Ultrasound Flashcards
what are the 3 categories of sound
- audible sound: 20Hz-20kHz
- ultrasound: >20kHz
- diagnostic ultrasound: 1MHz - 20MHz
what are the 2 categories that waves are classified
- mechanical waves
- electromagnetic waves
what are the 2 types of mechanical waves
- transverse wave
- longitudinal wave
what type of wave is ultrasound
longitudinal
what is the concept of transverse wave
- particles of a medium moves perpendicular to the direction of wave propogation
what is the concept of longitudinal wave
- particles of medium moves parallel or antiparallel to the motion of the wave
- particles oscillate back and fourth about their resting positions, in line with the direction of the wave travel
what is the formula of wave speed
c = f x wavelength
what is the avg speed of sound in soft tissue
1540m/s
what is speed of sound dependent on
- density
- compressibility of media
how does density affect speed of sound
density = number of particles per unit vol
as density increases, there are more particles to move
so they become harder to move
denser medium = slower sound wave propagation
how does compressibility affect speed of sound
compressibility = how squashy is the material
the more compressible, the lower the velocity
stiffer medium = faster wave propagation
so how does both compressibility and density of the same medium affect the speed of sound
when there is a higher density medium = harder to compress
but higher density = slower wave
harder to compress = faster wave
when think about velocity, look in terms of compressibility
what is frequency
- number of cycles per sec
- units: Hertz
- inverse of frequency is period (T)
what is wavelength
- length of space which one completes wave cycle occurs (dist)

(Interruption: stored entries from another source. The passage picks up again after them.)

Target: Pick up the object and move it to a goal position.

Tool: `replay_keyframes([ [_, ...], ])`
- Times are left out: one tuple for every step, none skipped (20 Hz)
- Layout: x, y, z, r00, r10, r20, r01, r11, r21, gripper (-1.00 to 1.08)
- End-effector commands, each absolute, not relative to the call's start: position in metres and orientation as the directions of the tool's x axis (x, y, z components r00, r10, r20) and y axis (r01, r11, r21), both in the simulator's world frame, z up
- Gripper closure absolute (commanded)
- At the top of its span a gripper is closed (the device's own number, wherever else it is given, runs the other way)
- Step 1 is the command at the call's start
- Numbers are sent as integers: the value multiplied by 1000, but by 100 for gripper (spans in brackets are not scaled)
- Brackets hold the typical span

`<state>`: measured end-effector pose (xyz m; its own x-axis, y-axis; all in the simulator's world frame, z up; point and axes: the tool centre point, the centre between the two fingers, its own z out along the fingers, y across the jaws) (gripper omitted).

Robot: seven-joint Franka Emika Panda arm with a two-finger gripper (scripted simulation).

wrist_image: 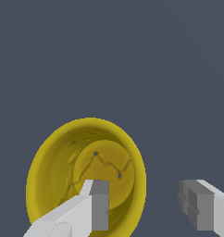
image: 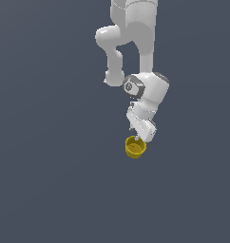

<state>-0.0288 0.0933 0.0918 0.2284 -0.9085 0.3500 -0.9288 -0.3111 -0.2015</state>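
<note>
The small yellow cup (image: 135,147) stands upright on the dark grey floor, its hollow inside facing up. In the wrist view the cup (wrist_image: 53,185) is close below the camera, and its darker bottom shows. My white gripper (image: 138,138) is right over the cup's rim, on the side toward the exterior view's right. In the wrist view the gripper (wrist_image: 148,203) is open and straddles the cup's wall. One finger (wrist_image: 97,206) reaches inside the cup. The other finger (wrist_image: 199,206) is outside, well apart from the wall. Nothing is gripped.
A plain dark grey floor (image: 50,180) lies all around the cup. The white arm (image: 145,90) comes down from the top of the exterior view. No other object and no goal marker shows.
</note>
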Motion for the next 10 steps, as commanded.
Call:
replay_keyframes([
  [-27, 91, 84, 68, -948, 311, -954, -153, -257, -20],
  [-26, 90, 81, 68, -948, 310, -954, -152, -258, -20],
  [-25, 89, 78, 68, -948, 310, -954, -152, -258, -20],
  [-24, 88, 76, 67, -948, 310, -954, -152, -258, -20],
  [-24, 88, 74, 67, -948, 310, -954, -152, -258, -20],
  [-23, 88, 73, 67, -948, 310, -954, -152, -259, -20],
  [-23, 87, 72, 67, -948, 310, -954, -152, -259, -20],
  [-23, 88, 72, 68, -948, 311, -954, -153, -259, -20],
  [-23, 88, 72, 68, -948, 311, -954, -153, -259, 108],
  [-23, 88, 72, 68, -948, 311, -954, -153, -259, 108],
])
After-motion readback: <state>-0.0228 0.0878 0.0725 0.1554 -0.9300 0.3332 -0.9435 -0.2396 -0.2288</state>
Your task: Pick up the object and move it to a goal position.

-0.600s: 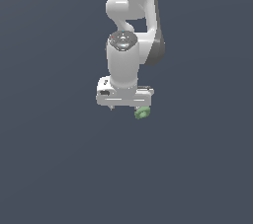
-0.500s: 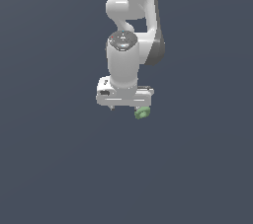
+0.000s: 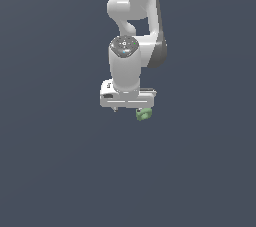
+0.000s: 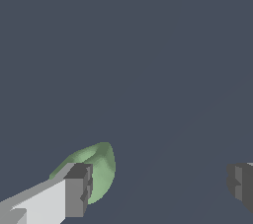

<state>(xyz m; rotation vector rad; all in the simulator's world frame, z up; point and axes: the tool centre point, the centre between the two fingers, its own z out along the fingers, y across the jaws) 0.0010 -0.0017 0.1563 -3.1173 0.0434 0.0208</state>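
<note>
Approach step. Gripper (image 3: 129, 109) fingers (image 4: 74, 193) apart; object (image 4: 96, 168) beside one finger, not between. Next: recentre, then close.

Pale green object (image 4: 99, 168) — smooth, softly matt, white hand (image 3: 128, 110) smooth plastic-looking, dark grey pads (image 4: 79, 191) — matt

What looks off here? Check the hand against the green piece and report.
The hand is wide open, but the pale green object does not sit between the fingers. It lies against one finger, partly behind it. The exterior view agrees: the object is under one end of the hand, off centre. Closing now would likely miss it.
</note>
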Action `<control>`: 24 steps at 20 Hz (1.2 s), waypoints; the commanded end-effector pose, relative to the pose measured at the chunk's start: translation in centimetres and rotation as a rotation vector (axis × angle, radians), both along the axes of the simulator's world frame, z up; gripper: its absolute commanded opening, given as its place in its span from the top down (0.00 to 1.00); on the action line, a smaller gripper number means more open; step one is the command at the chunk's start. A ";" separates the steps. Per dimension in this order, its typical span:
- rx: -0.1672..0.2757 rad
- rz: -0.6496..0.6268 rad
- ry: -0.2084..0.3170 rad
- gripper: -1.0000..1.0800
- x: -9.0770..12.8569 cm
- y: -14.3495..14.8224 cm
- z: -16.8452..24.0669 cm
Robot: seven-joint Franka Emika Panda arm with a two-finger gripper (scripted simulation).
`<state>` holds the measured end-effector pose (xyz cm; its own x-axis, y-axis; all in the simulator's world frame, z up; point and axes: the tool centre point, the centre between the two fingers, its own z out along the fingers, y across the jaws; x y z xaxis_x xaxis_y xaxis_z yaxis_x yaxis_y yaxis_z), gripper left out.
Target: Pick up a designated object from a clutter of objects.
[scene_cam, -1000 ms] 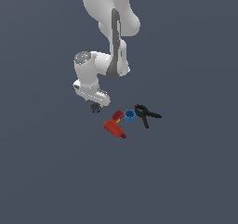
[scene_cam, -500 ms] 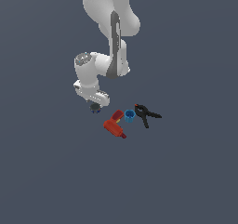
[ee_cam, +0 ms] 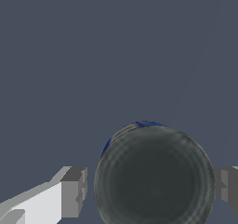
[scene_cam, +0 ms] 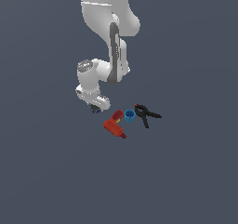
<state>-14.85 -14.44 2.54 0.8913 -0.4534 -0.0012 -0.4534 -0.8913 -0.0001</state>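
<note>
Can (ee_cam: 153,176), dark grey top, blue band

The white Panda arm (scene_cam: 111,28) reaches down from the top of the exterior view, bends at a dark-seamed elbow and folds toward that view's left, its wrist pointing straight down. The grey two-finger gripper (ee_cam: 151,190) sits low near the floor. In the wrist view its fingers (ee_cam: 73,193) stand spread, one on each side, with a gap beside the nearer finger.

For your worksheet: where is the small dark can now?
The can sits between the gripper's open fingers, at the exterior view's left of the red drill.
</note>
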 end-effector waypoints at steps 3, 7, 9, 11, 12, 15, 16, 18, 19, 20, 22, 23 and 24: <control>0.000 0.000 -0.001 0.04 0.0 0.0 -1.0; 0.000 0.000 -0.001 1.00 0.1 0.0 -1.2; 0.000 0.000 -0.001 1.00 0.1 0.0 -1.2; 0.000 0.000 -0.001 1.00 0.1 0.0 -1.2; 0.000 0.000 -0.001 1.00 0.1 0.0 -1.2; 0.000 0.000 -0.001 1.00 0.1 0.0 -1.2; 0.000 0.000 -0.001 1.00 0.1 0.0 -1.2; 0.000 0.000 -0.001 1.00 0.0 0.0 -1.1; 0.000 0.000 -0.001 1.00 0.0 0.0 -1.0; 0.000 0.000 -0.001 1.00 0.0 0.0 -0.9; 0.000 0.000 -0.001 1.00 0.0 0.1 -0.6; 0.000 0.000 -0.001 1.00 0.1 0.1 -0.4; 0.001 0.000 -0.002 1.00 0.1 0.1 -0.2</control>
<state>-14.84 -14.37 2.03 0.8913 -0.4535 -0.0011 -0.4535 -0.8913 -0.0006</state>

interaction of sound and matters
- attenuation
- reflection
- scattering
- refraction
what is attenuation
attenuation = absorption + scattering
what is absorption of beam
- process whereby the US beam gives up energy to the tissue it is travelling in
- the tissue energy content increases while beam energy decreases
- 2 effects occur: tissue molecules vibrate with greater amplitude and tissue heats up
factors affecting attenuation
- type of tissue (fluid attenuate less than tissues)
- frequency
- depth
what is acoustic impedance
- defined as the resistance of a medium to the transmission of sound
- if two media have different impedances, they are acoustically different
what is impedance mismatch
- if acoustic impedance is same in 2 medium, sound will readily travel from one to the other
- if there is a difference in acoustic impedance, causes a portion of the sound to be reflected at the interface
explain reflection of beam
- reflection occurs at the boundary/interface between 2 adjacent tissues
- difference in acoustic impedance cause reflection of sound wave
what are the 2 types of reflections
- specular reflection
- non-specular reflection (scattering)
explain specular reflection
- US strikes smooth boundary
- interface large and relatively smooth
- maximum reflection at 90deg
explain non specular reflection
- US strikes boundary with irregular surfaces with multiple individual interfaces
- sound deflects in multiple directions
what is refraction
- US crosses a boundary where there is a velocity difference, it will be refracted
- change in the direction of the wave, where is passes obliquely through another medium with different velocity
- increase difference of velocity = increase refraction
what is critical angle
- angle of incidence for which the angle of refraction is 90deg
what are some commonly encountered artefacts
- reverberations
- dirty vs clean acoustic shadowing
- acoustic enhancement
- comet tail artifacts
when does reverberation occur
when beam encounters two highly reflective interfaces
what is posterior acoustic shadowing
- reduction in echo strength distal to a highly attenuating or reflective object
clean vs dirty shadowing
clean shadowing commonly occurs distal to larger calculi and bon, appears as dark anechoic band
dirty shadowing is commonly seen distal to a highly reflective surface such as gas
what is posterior acoustic enhancement
- increased intensity echoes relative to surrounding tissues occurring distal to low-attenuating structure
what is comet tail artifact
- multiple internal reflections within a small reflective object producing a series of short tapered echoes
what is piezo-electric effect
- properties of some crystalline material
- when force is applied, these materials change shape
- and develop an electric charge on their surface (electrically polarised - generates voltages)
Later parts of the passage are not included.